In a typical e-nose, a vacuum pump pulls the first air sample into the tube housing the electronic sensor arrays. The air sampling unit exposes the odorant to the sensor, after which VOCs interact with the surface and the sensor's active material until reaching a steady state. The sensor's response is recorded and transmitted to the signal-processing unit. When completed, a washing gas cleanses the sensor. After the reference gas is applied to the unit, the sensor is ready to measure again.
E-nose Technologies
The sensor is the e-nose's key element, and the sensor type is its defining characteristic. There are 5 types of e-nose sensors, as follows:
Optical sensors: Optical fiber sensors work through fluorescence and chemoluminescence. The tube's glass fibers contain a thin encoated active material in their sides and at both ends. As VOCs interact with the organic matrix's chemical dyes, the dye's fluorescent emission changes the spectrum. These changes then are measured and recorded for different odorous particles.
Fiber arrays with different dye mixtures can be used as sensors. These are fabricated by dipcoating (binding a plastic solution to a substrate), micro electromechanical system (MEMS), and precision machining. The main advantage is that this adjustable tool can filter out noise. Also, since many dye forms are available in biological research, sensors are cheap and easy to fabricate. But the instrumentation control systems are complex, which adds to the cost, and have a limited lifetime due to photo bleaching (the sensing process slowly consumes the fluorescent dyes).
Optical sensors are sensitive and can measure low ppb (parts per billion); however, they are still in the researach stage of development.
Spectrometry-based Sensors: This group consists of a molecular spectrum-based gas chromatography (GC), an atomic mass spectrum-based mass spectrometry (MS), and a transmitted light spectrum-based light spectrum (LS). The first two can analyze the odor's components accurately, which is a plus. However, their use of a vapor trap to increase concentration can alter the odor's characteristics. LS devices do not consume the sample, but do require tunable quantum-well devices. GC and MS devices are commercially available, while LS devices are only at the research stage. All spectrometry-based sensors are fabricated by MEMS and precision machining, and can measure odors to a low ppb level.
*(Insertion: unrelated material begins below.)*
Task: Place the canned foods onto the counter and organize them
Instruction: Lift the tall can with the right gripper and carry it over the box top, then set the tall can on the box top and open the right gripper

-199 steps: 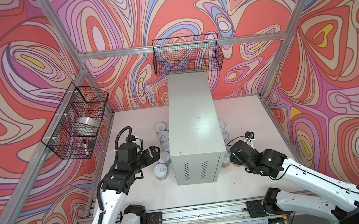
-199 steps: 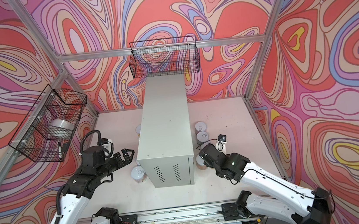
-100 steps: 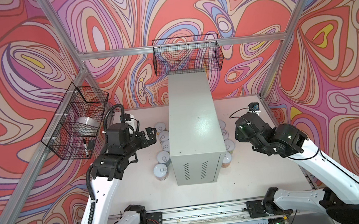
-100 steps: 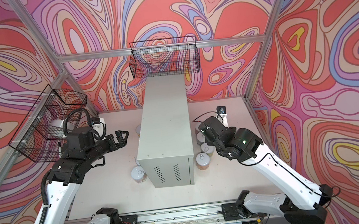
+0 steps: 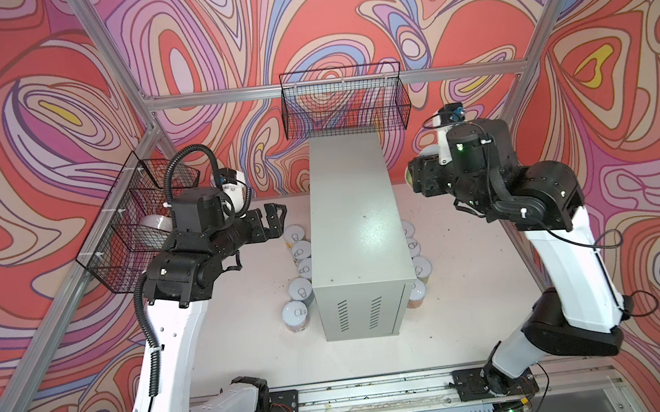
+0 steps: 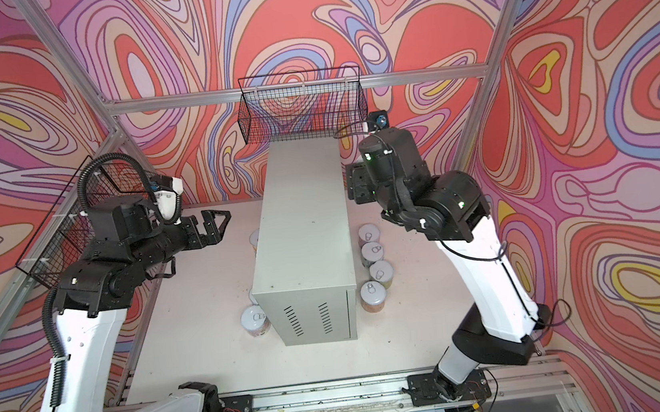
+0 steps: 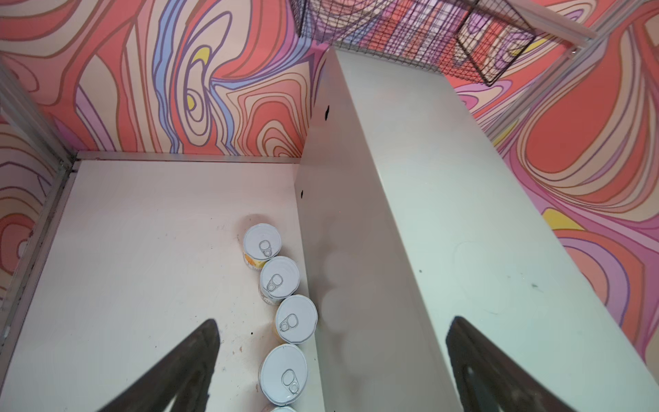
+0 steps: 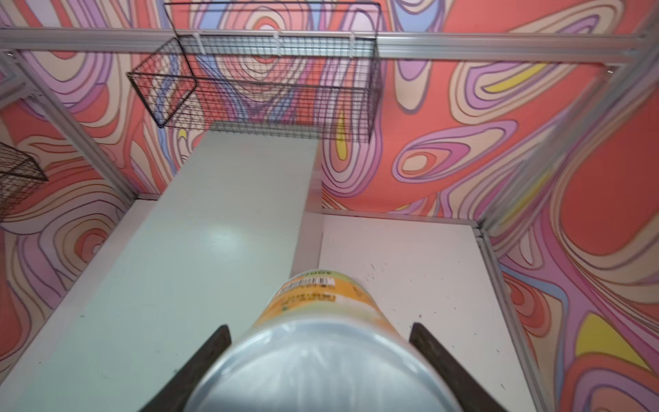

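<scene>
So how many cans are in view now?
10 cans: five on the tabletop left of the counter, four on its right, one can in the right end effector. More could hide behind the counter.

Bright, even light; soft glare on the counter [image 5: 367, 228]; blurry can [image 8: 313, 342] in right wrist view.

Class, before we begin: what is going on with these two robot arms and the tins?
The right gripper holds a yellow-labelled can aloft beside the grey counter. The left gripper hangs open and empty above the left row of cans. The counter's top is bare; the other cans stand on the table along both its sides.
</scene>
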Robot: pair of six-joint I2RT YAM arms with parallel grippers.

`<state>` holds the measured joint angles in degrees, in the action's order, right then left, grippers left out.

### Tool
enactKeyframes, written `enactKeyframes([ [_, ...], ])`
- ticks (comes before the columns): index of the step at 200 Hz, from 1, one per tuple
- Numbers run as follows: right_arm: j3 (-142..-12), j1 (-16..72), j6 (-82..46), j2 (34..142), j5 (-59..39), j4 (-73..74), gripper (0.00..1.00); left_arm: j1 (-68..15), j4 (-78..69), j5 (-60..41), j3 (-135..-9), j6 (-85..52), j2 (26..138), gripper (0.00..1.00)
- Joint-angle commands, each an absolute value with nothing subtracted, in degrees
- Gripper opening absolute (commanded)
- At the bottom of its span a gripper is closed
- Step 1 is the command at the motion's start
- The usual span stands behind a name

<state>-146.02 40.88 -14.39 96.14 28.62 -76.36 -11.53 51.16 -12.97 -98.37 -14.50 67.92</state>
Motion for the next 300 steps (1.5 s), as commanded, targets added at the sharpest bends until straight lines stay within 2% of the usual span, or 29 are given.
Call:
enactKeyframes([
  [1, -154.12, 40.69, -9.99, 102.41, 20.03, -77.44, 0.0, -11.23, 56.42, -17.93, -102.72, -11.5, 69.92, 0.99],
  [54, -154.42, 40.61, -10.63, 107.16, 13.98, -71.22, 0.0, -14.86, 56.96, -18.05, -106.83, -11.25, 72.88, 0.98],
  [140, -153.19, 40.08, -11.67, 109.94, 13.76, -71.33, 0.0, -17.26, 54.07, -16.05, -103.62, -11.61, 74.2, 0.98],
  [157, -153.29, 39.99, -11.68, 110.35, 13.62, -71.14, 0.13, -17.31, 53.81, -15.6, -103.15, -11.47, 74.27, 0.99],
  [165, -153.19, 39.99, -11.73, 110.56, 13.38, -71.02, 0.23, -17.31, 53.79, -15.54, -103.05, -11.47, 74.36, 0.99],
  [185, -153.16, 39.99, -11.91, 111.14, 12.69, -70.94, 0.36, -17.28, 53.48, -15.72, -102.64, -11.45, 74.45, 0.99],
  [241, -152.5, 39.91, -11.48, 111.27, 13.32, -68.58, 0.57, -17.3, 52.19, -16.19, -101.82, -11.86, 74.84, 1.0],
  [250, -152.49, 39.9, -11.36, 111.36, 13.26, -68.48, 0.63, -17.23, 52.2, -16.34, -101.78, -11.87, 75.05, 1.0],
  [266, -152.3, 39.81, -11.16, 111.66, 12.8, -68.14, 0.66, -17.31, 51.81, -16.52, -101.52, -12.04, 75.06, 1.0],
  [277, -151.8, 39.82, -11.16, 111.56, 12.65, -67.6, 0.73, -17.23, 51.64, -16.59, -101.52, -12.13, 75.17, 1.0],
  [300, -151.01, 39.73, -11.07, 111.2, 12.33, -65.58, 0.77, -17.27, 51.42, -16.63, -101.65, -12.22, 75.39, 1.0],
])
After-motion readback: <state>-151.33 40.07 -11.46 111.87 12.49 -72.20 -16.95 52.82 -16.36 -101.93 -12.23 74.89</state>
The GC tube decomposes the odorant into its molecular constituents, and MS forms a mass spectrum for each peak. The spectra then is compared to a large precompiled database of spectral peaks to classify and identify odorants.
MOSFET (Metal-oxide-silicon field-effect-transistor): The basic principle here is capacitive charge coupling. In other words, VOCs react with the catalytic metal and thereby alter the device's electrical properties. The device's selectivity and sensitivity can be fine-tuned by varying the metal catalyst's thickness and composition. MOSFETs are micro-fabricated and commercially available, but can measure only parts per million. They can be manufactured by electronic interface circuits, which minimizes batch-to-batch variation. However, the gas produced by the VOC-metal reaction must penetrate the MOSFET's gate.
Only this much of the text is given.